Sunday, 6 August 2017

Faithfull - Marianne Faithfull

FAITHFULL - MARIANNE FAITHFULL

The last time I saw Joe Strummer on a stage I thought yes, that's a genuine living legend up there. A rock'n'roll icon personified. I had the same feeling when I saw Johnny Cash, that yes, we should be humble in this man's presence. It's like when you see a Van Gogh painting in real life or a wonder of the world like the Statue of Liberty; it's confirmation that beauty and greatness and true art and soul actually exists and that you know it's true because you've seen it with your own eyes.
A similar accolade I would bestow upon Marianne Faithfull who, when I first saw her live on stage practically filled the venue with the history she carried. It was like watching an eclipse of the sun. Some are born to sweet delight, some are born to endless night, as William Blake put it. Marianne Faithfull is one of those born to sweet delight though of course, it's not all been plain sailing.

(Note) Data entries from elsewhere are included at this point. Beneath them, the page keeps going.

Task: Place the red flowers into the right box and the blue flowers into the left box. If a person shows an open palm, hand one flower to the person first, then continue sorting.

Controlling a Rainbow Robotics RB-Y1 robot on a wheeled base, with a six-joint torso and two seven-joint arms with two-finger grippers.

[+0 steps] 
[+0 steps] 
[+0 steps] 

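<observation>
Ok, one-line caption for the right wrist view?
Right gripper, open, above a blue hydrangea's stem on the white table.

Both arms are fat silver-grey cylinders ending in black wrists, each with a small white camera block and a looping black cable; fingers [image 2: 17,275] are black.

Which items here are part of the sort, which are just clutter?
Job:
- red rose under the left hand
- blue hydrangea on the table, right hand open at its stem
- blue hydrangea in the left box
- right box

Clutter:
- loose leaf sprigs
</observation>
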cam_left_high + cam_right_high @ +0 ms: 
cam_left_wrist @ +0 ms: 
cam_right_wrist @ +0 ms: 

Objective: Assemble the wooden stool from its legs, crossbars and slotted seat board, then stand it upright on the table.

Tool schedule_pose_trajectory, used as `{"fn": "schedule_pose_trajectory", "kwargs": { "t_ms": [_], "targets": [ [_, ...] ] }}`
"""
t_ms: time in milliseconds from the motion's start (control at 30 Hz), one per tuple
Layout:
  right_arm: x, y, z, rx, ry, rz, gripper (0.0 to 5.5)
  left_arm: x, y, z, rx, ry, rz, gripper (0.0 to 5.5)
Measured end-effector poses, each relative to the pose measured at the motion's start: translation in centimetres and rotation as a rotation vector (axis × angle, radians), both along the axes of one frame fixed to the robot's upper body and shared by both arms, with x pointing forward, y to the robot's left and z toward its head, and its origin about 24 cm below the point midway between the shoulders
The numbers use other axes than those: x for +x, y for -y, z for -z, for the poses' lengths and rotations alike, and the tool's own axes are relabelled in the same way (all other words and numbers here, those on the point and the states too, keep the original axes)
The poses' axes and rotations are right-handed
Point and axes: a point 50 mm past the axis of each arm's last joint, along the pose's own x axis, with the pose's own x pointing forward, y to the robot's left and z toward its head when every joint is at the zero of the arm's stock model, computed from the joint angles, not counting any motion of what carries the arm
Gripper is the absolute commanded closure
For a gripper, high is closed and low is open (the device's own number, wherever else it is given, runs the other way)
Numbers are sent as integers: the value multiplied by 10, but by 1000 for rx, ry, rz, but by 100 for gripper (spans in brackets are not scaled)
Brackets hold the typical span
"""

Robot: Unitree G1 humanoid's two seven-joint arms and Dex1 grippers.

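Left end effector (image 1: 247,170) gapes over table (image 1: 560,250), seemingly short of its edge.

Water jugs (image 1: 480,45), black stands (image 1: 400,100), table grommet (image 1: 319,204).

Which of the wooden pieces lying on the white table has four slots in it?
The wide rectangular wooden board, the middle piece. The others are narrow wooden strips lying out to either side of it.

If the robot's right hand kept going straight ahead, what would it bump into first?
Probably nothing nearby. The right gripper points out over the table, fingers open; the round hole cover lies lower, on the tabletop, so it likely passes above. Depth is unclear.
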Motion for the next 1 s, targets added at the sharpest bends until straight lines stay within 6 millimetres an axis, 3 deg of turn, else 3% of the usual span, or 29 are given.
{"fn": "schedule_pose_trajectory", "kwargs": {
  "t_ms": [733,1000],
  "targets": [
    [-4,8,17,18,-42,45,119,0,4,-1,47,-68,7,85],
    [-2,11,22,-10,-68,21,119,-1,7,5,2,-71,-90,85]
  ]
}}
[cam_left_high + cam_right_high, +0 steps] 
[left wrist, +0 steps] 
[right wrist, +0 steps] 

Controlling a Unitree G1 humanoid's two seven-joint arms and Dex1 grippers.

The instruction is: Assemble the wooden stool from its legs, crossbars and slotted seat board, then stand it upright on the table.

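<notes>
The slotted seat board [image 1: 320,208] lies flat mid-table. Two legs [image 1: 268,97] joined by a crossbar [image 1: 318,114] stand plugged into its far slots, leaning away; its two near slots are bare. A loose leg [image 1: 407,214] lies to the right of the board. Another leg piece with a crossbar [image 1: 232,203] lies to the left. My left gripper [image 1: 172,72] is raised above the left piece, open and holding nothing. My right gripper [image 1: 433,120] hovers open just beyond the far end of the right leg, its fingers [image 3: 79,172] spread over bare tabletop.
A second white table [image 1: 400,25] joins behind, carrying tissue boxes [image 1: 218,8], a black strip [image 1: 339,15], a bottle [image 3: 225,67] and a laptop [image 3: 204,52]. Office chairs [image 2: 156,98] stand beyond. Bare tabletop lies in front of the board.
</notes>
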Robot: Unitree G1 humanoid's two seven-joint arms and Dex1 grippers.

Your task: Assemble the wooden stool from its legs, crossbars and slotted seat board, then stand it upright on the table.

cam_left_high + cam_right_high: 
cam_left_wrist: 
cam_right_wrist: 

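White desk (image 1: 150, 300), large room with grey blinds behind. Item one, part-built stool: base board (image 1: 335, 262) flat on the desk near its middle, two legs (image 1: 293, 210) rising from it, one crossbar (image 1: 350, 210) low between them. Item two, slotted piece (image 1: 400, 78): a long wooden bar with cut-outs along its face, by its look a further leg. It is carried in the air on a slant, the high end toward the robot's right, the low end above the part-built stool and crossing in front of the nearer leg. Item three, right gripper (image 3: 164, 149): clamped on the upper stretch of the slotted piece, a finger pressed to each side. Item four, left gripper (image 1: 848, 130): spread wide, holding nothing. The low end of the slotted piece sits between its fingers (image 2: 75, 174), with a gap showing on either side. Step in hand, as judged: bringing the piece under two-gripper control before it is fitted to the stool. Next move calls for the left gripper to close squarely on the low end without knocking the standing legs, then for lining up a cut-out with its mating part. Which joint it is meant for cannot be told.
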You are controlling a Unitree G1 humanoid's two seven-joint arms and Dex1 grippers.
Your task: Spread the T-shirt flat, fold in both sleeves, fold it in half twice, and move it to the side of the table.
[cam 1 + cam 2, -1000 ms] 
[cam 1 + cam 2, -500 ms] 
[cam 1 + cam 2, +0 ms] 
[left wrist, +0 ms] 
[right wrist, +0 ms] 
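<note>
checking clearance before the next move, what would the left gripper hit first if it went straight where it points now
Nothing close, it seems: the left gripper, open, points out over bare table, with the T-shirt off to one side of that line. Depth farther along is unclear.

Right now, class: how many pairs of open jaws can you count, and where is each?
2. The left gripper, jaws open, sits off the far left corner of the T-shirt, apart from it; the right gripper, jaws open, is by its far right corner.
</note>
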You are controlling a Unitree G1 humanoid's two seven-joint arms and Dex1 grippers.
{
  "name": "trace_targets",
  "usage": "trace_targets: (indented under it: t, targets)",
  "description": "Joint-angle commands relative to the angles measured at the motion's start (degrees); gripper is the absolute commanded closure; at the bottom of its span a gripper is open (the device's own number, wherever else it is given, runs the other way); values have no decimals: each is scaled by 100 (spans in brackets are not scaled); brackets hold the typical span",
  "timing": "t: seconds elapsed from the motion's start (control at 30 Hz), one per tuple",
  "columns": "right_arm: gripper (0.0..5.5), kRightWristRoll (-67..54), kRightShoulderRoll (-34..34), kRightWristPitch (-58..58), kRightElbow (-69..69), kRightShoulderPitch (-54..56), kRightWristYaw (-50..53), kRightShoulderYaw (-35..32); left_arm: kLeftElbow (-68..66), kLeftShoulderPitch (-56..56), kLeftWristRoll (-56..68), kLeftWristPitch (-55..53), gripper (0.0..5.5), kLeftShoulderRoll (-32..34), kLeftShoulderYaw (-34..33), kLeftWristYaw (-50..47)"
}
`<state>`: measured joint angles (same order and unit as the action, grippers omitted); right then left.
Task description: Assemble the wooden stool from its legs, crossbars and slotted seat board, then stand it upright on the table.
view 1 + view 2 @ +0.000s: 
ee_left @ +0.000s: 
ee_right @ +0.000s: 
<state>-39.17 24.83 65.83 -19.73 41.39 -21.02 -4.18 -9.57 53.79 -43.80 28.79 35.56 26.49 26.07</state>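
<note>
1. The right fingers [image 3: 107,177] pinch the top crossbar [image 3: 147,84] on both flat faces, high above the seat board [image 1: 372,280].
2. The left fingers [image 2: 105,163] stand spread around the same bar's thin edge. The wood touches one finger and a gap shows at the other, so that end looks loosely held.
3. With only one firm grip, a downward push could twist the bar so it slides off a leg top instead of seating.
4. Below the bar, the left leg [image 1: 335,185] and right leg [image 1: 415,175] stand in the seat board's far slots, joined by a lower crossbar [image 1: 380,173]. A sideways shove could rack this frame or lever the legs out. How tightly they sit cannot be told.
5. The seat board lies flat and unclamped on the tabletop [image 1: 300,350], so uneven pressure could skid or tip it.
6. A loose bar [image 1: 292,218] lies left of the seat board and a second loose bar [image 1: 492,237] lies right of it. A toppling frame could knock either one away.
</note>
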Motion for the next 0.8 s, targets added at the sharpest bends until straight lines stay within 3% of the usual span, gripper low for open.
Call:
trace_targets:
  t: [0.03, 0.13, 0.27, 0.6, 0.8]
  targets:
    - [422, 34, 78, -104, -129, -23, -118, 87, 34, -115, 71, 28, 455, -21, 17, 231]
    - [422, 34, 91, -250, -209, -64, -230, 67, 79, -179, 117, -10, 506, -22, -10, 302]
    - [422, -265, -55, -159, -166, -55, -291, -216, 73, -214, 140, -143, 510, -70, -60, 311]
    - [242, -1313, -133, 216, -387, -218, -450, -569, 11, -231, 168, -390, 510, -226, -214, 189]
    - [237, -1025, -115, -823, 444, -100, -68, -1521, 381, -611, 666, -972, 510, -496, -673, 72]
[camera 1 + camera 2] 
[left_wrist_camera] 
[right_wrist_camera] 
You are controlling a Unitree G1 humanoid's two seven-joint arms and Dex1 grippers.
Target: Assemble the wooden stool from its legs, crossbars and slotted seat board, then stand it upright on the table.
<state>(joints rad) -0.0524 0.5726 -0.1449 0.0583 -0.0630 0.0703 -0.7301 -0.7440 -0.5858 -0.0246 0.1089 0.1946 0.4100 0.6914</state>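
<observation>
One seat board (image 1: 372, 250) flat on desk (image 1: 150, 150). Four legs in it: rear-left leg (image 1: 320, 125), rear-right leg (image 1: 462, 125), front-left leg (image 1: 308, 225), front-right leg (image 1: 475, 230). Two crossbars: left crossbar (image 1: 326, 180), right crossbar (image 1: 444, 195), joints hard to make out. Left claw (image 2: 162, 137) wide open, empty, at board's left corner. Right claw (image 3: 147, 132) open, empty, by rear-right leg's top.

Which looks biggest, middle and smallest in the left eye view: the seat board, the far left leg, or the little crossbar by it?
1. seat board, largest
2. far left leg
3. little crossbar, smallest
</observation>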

First published in 1994, Faithfull is Marianne's autobiography and it's very good indeed. It's no holds barred. A big, healthy dose of sex, drugs, rock'n'roll and suicide a-go-go.
Cast as the quintessential English rose by Rolling Stones manager Andrew Loog-Oldham, Marianne immediately puts that myth to bed and reveals something a little more stranger. She is, in fact, the daughter of an Austrian-Hungarian refugee who married an English eccentric so as to escape the tumult of post-war Germany. To boot, her mother's great-uncle was Leopold Baron von Sacher-Masoch whose novel Venus um Pelz gave rise to the term masochism, which in turn inspired the track Venus In Furs by the Velvet Underground. Marianne's own grandfather was a sexologist who had run off with a circus dancer and who had invented a proto-orgone accumulator called the Frigidity Machine.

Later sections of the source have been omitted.